Six campaigns we love from 2023 Posted on

MullenLowe ECD dishes on three of his favorite campaigns we worked on, and three more the young creatives in the agency wished we did.

By Daniel Kee

It has been a year of reimagination, reinvention and recalibration. The global economy is still on the mend and geopolitical tensions make for an uncertain and ambiguous world — conditions that demand humanity to be at its most ingenious and creative. 

In 2023, we embraced the mantra of staying Positively Dissatisfied, to keep ourselves going at a problem until it’s resolved meaningfully and famously. The philosophy is most evident in three of our favorite pieces of work this year.

Three pieces of work from MullenLowe Singapore

 

“As Close as It Gets” cinema and online campaign for PRISM+

This campaign for PRISM+ shows off a level of immersion that gets the viewer as close as it gets. Humour is an extremely finicky beast, and as far as we’re concerned, no one has mastered it like the Thais. That’s why we were psyched about landing Khun Un, FACTORY01’s maverick director, who is famously picky about the projects he works on. When he said, “This is the best concept I’ve seen so far,” we were pumped. We went on to change the concept completely. 

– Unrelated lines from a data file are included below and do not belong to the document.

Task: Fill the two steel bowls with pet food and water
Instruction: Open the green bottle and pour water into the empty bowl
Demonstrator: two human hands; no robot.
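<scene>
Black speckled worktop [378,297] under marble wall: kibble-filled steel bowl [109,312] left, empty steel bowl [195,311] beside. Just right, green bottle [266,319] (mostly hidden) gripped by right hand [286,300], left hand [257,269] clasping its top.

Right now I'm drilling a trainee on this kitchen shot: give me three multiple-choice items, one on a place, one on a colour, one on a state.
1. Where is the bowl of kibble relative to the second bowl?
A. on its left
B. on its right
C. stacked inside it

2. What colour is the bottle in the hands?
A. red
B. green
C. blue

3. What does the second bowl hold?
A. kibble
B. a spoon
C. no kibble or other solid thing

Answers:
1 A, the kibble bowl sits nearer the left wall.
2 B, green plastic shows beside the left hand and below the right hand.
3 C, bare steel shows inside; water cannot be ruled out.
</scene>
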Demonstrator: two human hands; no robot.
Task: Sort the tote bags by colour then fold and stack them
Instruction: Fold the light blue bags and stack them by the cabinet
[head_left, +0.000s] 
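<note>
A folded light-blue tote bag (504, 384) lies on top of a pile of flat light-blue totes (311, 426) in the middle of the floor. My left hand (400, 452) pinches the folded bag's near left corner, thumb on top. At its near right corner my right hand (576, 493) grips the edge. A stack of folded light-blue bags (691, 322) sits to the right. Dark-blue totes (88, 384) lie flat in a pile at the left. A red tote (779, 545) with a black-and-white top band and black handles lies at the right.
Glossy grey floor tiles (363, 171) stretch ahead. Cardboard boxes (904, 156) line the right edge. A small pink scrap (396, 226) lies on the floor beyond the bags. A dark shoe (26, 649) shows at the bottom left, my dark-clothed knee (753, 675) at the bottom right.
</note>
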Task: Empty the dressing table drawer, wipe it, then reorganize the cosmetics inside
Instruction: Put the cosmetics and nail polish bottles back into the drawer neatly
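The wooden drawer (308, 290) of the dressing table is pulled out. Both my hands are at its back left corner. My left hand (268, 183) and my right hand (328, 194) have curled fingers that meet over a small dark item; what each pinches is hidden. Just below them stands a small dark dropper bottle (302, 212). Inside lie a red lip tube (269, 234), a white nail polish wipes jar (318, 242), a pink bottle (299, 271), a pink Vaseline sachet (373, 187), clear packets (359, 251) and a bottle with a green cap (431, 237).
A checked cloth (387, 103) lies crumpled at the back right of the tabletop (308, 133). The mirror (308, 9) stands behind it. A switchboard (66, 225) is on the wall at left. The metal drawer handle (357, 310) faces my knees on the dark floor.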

A project that began before the pandemic, suffered a two-year delay, and finally emerged completely unrecognizable from its original form, before going on to win awards in every show it has entered so far? It’s hard not to include this campaign in our list of the year’s favorites.

 

“Audioboobs”, an erotic audio series for Smile Makers

How do you encourage women to perform breast self-examinations? A team of young ladies postulated that it could be naturally woven into audio erotica — leaving listeners’ hands free to perform self-checks — in the midst of self-pleasure. It’s smart because it rides on existing behavior, appeals to a fast-growing audience and breaks some tired taboos. And it reminds the understandably weary among us that only in advertising can you write spicy stories, toy with album cover art and possibly impact the life of a stranger.

 

“Eat Me If You Dare” global TikTok activation for Unilver’s Knorr

It’s not a complete year without a solid piece of work through the oldest client-agency relationship in the world — MullenLowe and Unilever. This year, in partnership with TikTok and Vice, we brought together a dozen international content creators on World Eat For Good Day, for a unique game of truth or dare that came down to eating insects. This was all in service of sharing truths about the effects of food production and consumption on the planet, and to encourage more sustainable choices. 

Conceived in the Singapore office, it was also a best-in-class example of working as a global network — the project involves Team IPG Unilever in the UK and IPG agencies Weber Shandwick and R&CPMK, as well as experience agency Swamp Motel. It is Unilever’s best performing TikTok campaign to date.

 

Three other pieces of work we wish we did

And here are some inspiring pieces of work done by someone else that got us to say, “Why didn’t we think of that?” 

“Where to Settle” by Mastercard

The Russia-Ukraine war has caused the biggest migration crisis in Europe since WWII and as hundreds of thousands of Ukrainian refugees pour into Warsaw, overwhelming the city’s services, a humanitarian crisis soon became a housing crisis and a job crisis. Mastercard attempted to get ahead of it by creating a digital tool that presents the cost of living, job opportunities and housing availability in different areas of Poland, to help Ukrainians find the best places to move. 

We love how a payments solution company thought to combine their own spending data with data from Statistics Poland and Polish real estate and job portals to help a country and its new arrivals find a sustainable way forward. It’s odd to discuss this as an advertising idea. It’s a service to humanity that brands with the means should be practicing as the natural thing to do.

 

Coca-Cola Magic Audios

Send an audio Christmas greeting using WhatsApp, but make the waveform look like a Coca-Cola bottle, and win some prizes. It doesn’t get simpler than this. The challenge itself could have been the prize, and Coca-Cola would probably still have received the 400,000 audio messages they did, in 20 days.

 

“FitChix” by Honest Eggs Co.

“Free range” is a label that consumers don’t fully understand. How can a brand like Honest Eggs differentiate itself from big egg producers hiding behind misleading labels? Give the chickens fitness trackers that count their steps, and display their steps taken on the eggs they lay. Genius.